YOUR OBJECTIVE: From the data below, repeat exactly the lines from the line with "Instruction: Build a" to the line with "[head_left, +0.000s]", both included.

SOURCE DATA:
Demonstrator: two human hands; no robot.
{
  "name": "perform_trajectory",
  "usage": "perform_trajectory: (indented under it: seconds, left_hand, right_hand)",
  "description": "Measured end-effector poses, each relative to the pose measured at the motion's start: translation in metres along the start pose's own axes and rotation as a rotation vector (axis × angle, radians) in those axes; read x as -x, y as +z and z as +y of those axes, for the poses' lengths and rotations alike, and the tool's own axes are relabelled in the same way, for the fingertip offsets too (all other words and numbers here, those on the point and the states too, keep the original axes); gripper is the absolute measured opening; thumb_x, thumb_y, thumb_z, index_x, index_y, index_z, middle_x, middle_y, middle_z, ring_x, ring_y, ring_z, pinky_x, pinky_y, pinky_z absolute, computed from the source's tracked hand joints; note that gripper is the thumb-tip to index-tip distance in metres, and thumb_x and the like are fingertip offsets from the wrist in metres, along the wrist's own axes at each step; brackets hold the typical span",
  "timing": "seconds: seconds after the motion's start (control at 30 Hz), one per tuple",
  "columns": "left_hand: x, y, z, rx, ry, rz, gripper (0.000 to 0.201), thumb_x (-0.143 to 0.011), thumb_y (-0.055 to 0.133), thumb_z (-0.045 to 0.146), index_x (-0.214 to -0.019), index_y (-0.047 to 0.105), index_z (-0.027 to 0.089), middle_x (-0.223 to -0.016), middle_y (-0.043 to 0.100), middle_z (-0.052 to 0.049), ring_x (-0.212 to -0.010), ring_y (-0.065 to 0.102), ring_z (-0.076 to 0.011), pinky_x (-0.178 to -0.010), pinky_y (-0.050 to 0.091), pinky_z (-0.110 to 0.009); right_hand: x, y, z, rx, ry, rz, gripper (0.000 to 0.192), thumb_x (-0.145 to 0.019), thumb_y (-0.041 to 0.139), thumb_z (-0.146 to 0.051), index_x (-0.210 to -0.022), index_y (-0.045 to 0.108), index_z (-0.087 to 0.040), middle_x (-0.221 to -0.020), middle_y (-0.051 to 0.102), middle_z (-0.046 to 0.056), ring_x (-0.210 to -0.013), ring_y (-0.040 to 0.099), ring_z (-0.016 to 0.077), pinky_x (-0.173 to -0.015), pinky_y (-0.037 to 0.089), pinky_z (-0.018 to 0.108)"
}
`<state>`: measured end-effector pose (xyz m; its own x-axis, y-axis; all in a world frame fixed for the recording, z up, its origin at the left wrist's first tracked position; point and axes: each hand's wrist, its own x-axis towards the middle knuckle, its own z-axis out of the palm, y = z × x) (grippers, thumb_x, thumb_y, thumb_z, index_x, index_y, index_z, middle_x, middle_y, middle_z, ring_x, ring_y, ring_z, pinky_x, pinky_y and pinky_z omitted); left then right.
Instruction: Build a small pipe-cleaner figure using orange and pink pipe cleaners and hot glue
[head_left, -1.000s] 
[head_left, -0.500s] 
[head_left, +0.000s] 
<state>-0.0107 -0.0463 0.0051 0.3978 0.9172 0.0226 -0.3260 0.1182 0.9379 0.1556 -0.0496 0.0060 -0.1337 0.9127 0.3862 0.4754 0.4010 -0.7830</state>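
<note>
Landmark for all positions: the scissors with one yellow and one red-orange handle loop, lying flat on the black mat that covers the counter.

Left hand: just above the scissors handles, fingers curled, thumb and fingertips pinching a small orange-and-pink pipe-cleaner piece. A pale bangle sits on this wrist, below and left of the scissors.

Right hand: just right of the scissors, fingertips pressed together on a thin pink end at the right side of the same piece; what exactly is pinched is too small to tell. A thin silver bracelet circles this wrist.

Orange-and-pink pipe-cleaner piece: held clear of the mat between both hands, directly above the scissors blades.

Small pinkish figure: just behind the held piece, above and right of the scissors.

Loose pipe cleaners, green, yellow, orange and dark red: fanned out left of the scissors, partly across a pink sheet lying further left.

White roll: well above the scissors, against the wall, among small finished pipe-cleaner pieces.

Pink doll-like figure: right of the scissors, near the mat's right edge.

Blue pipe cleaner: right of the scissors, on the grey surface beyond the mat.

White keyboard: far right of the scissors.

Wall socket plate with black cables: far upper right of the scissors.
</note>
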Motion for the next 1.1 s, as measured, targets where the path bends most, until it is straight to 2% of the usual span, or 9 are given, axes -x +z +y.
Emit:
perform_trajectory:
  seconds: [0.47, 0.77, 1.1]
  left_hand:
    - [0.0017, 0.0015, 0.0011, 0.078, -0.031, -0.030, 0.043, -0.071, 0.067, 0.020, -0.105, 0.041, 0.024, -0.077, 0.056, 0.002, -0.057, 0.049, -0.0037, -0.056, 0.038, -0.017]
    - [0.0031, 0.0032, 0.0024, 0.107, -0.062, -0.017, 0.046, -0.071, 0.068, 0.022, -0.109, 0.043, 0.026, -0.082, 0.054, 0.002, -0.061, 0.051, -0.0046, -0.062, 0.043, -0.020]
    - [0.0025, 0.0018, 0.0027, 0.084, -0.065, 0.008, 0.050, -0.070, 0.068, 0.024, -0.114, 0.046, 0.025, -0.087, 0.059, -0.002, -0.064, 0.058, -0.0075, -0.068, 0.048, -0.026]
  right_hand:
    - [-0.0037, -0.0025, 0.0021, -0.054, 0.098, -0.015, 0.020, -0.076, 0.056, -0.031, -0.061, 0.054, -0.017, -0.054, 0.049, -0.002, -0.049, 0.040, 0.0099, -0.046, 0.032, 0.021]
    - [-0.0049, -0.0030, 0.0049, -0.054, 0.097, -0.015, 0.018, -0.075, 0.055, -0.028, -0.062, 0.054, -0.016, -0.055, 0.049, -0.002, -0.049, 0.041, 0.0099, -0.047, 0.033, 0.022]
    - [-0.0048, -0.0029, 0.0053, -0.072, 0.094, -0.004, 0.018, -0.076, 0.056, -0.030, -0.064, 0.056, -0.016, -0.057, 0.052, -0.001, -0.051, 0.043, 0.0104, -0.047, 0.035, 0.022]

PROBLEM SOLUTION:
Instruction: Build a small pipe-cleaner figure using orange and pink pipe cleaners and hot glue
[head_left, -1.000s] 
[head_left, -0.500s] 
[head_left, +0.000s] 

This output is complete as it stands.